One by Terry Johal, a Singaporean who talked about the role of the legislative and the judiciary in the Singaporean reaction to blogs, and online media in general. He noted how the MSM has an increased coverage of blogs since 2005; commented on the various scandals (SPG’s nude photos, “sensitive army photos” being published; the ‘handicapped toilet’ debacle that led to Malaysian bloggers being drawn in too; and some others). Actually he said an awful lot of stuff, and I can’t put it all here, but the gist of it was that the Singaporean government relies heavily on “common law” and precedence as a way of inferring that what is not specifically allowed is prohibited, and also uses “drift net legislation”, such as the Maintenance of Religious Harmony Act (1990) that makes it illegal to “cause ill-feelings between religious groups” – this is quite imprecise, and therefore can be used to cover many types of situations. He also pointed out that although the Internet Code of Practice could have been used in certain situations with bloggers, instead defamation laws or the above-mentioned Religious Harmony Act were used – because this would have less impact in an international sense.

In relation to the last point, he described how when there was some issue with Mr. Brown (I think), the fact that the MSM took it on, and the government weighed in, what was a “non-event in internet time” (i.e. it would have died out in a couple of days) became a big issue in the local and then international media – attracting unwanted negative publicity for Singapore.

Also, finally, he mentioned an Australian court case where it was decided that the place of publishing is where it is downloaded (discussion here). To take a topical case:

“For all intents and purposes, Malaysia Today is a foreign website and not a Malaysian website.
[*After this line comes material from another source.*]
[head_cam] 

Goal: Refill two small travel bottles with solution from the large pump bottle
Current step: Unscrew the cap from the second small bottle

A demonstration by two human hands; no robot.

We therefore do not come under Malaysian laws.” (Raja Petra Kamarudin)


According to the principle set in Australia (which doesn’t have to apply here, that’s up to the Malaysian court) even if RPK’s server is not in Malaysia, the fact that people read his blog here in Malaysia means that a Malaysian court can rule on it.

Another very interesting talk was by a Korean, Yeon Ok-Lee, entitled “The Internet Real-Name System and Privacy Trade-Off in Korea” – but I don’t have time to blog about that now. Will do in future. Google the title and you'll see what it is about.